### What is expected:
Only certain lines below are wanted: those starting at the line containing "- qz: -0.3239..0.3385" and ending at the line containing "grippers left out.", both included, each retyped exactly.

### Excerpted data:
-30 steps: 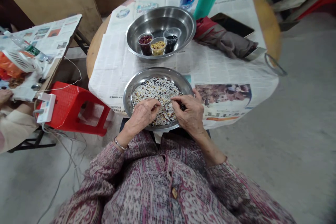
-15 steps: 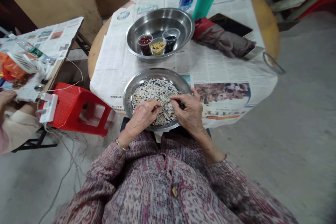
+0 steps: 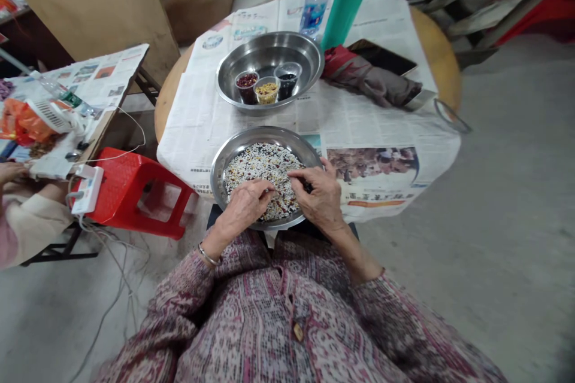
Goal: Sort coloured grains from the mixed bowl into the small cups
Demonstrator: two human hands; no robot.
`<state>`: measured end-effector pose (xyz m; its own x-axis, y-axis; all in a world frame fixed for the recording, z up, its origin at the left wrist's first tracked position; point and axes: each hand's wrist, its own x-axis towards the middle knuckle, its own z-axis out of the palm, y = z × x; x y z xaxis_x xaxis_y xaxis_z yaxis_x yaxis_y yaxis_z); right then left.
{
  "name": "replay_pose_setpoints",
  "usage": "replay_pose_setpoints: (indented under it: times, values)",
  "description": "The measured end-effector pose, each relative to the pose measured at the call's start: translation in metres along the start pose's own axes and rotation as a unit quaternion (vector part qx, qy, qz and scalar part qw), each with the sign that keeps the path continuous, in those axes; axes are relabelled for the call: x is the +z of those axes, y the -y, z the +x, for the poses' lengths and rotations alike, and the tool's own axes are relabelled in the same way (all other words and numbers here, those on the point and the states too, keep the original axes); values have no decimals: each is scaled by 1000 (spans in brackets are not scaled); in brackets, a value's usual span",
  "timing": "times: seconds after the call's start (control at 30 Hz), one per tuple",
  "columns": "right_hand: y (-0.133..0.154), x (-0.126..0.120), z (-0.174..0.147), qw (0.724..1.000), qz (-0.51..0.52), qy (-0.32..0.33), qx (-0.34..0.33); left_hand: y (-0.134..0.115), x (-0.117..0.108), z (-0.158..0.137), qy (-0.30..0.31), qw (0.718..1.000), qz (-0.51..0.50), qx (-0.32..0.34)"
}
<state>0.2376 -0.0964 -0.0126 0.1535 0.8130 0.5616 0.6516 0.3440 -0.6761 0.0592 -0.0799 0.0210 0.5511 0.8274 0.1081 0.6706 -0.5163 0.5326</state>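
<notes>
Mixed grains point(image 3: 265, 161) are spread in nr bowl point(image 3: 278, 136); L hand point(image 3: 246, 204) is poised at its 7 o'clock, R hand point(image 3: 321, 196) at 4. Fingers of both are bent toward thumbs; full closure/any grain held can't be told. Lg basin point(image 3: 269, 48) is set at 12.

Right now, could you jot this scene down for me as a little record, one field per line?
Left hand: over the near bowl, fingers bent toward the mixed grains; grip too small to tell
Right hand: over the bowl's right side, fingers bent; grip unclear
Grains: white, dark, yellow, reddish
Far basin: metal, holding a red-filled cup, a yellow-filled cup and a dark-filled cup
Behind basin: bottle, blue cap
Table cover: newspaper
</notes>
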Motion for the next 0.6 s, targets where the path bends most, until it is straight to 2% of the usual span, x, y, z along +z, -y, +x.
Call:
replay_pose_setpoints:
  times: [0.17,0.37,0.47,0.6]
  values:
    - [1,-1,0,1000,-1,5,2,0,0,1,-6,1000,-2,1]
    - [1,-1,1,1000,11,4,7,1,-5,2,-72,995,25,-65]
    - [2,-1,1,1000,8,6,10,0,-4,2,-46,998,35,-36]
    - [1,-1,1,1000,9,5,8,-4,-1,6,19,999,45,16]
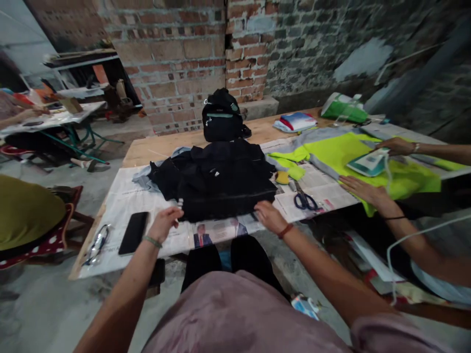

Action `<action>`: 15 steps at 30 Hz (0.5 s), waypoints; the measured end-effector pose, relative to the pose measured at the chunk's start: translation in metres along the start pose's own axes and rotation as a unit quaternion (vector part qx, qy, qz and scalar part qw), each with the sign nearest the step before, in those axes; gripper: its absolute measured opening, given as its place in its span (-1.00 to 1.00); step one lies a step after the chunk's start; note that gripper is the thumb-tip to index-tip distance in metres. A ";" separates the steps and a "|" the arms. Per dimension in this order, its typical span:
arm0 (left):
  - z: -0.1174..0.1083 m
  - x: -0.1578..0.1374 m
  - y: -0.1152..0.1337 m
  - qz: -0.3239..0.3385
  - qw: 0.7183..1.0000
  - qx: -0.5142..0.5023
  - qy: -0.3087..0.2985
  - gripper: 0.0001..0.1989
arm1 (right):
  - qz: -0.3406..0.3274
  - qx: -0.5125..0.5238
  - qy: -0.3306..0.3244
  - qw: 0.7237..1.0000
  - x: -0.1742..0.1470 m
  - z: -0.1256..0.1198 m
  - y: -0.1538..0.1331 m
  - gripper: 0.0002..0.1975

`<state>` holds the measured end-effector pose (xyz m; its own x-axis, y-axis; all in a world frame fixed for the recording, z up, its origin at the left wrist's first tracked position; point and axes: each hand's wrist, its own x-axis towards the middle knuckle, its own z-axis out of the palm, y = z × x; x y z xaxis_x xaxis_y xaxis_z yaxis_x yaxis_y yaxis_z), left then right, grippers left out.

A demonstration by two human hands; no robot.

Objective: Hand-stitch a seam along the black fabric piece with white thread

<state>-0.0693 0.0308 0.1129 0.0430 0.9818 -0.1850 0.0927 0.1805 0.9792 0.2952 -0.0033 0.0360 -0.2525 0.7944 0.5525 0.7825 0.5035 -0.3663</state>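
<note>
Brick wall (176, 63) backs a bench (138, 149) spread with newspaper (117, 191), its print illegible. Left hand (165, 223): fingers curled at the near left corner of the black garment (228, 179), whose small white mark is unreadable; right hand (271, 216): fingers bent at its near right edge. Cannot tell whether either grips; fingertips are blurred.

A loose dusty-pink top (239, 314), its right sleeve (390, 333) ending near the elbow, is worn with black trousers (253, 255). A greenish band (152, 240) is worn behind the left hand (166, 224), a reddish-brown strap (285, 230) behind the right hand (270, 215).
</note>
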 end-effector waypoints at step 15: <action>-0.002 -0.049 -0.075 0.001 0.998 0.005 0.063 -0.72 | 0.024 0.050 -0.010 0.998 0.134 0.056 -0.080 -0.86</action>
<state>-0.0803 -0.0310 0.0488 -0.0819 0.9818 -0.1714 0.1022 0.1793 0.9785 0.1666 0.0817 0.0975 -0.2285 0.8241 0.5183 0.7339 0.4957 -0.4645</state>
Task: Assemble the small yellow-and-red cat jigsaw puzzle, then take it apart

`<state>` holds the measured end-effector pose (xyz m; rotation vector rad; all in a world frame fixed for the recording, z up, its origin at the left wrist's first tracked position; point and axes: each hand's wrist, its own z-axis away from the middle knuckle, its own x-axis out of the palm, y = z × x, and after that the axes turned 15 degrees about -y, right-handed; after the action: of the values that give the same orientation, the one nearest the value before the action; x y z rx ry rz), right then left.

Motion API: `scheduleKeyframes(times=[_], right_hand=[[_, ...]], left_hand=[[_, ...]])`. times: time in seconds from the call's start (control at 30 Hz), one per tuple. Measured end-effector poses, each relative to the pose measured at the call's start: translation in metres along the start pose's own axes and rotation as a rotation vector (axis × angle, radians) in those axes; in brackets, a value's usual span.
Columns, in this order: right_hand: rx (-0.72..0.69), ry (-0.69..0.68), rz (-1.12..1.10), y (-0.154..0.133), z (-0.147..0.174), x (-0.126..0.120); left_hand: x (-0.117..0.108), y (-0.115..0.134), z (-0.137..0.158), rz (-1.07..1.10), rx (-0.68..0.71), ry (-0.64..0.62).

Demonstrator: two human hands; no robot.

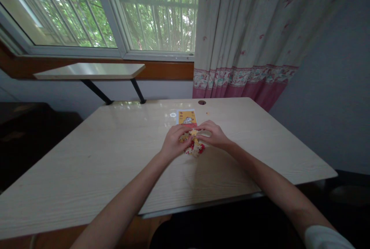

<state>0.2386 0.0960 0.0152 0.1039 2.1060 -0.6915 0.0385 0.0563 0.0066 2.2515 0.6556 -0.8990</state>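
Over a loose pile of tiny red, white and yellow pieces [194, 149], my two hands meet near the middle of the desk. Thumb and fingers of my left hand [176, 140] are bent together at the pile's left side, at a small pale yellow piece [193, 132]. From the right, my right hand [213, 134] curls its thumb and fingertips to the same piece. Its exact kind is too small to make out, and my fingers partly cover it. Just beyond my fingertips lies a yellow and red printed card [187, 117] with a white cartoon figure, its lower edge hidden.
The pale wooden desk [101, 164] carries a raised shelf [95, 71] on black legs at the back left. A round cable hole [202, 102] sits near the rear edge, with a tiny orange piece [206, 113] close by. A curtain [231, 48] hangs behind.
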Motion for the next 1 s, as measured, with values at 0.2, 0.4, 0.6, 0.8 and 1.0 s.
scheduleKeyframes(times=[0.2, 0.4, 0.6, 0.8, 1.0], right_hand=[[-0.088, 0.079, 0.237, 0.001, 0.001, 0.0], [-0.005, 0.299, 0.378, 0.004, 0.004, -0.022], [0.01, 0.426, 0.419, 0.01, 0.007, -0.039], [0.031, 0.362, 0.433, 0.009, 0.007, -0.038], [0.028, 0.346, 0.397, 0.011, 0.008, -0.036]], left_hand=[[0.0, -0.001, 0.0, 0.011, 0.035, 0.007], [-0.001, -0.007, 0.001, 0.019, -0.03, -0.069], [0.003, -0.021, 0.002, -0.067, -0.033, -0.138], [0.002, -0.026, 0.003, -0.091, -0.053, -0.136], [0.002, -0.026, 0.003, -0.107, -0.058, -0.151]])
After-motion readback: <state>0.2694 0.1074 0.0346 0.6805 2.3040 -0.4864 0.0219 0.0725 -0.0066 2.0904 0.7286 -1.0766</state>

### Solution:
  - qz: -0.3239..0.3385
  - qw: 0.7183..1.0000
  - qx: -0.5142..0.5023
  - qy: -0.3087..0.2985
  - gripper: 0.0001..0.1989
arm1 (right):
  - qz: -0.3406..0.3274
  - qx: -0.5125..0.5238
  - qy: -0.3306..0.3244
  - qw: 0.7237..1.0000
  - x: -0.1742..0.1470 m
  - z: -0.1256..0.1198 m
  - y: -0.1538..0.1331 m
  - gripper: 0.0002..0.1975

`<state>` holds the measured end-effector pose (xyz m; its own x-axis, y-axis; all in a world frame fixed for the recording, z up, its origin at the left wrist's first tracked position; point and axes: each hand's wrist, its own x-axis towards the middle knuckle, its own z-axis out of the palm, y = z × x; x y z xaxis_x xaxis_y xaxis_z yaxis_x yaxis_y yaxis_z), left then right, grippers left out.

This exercise has nothing further to it.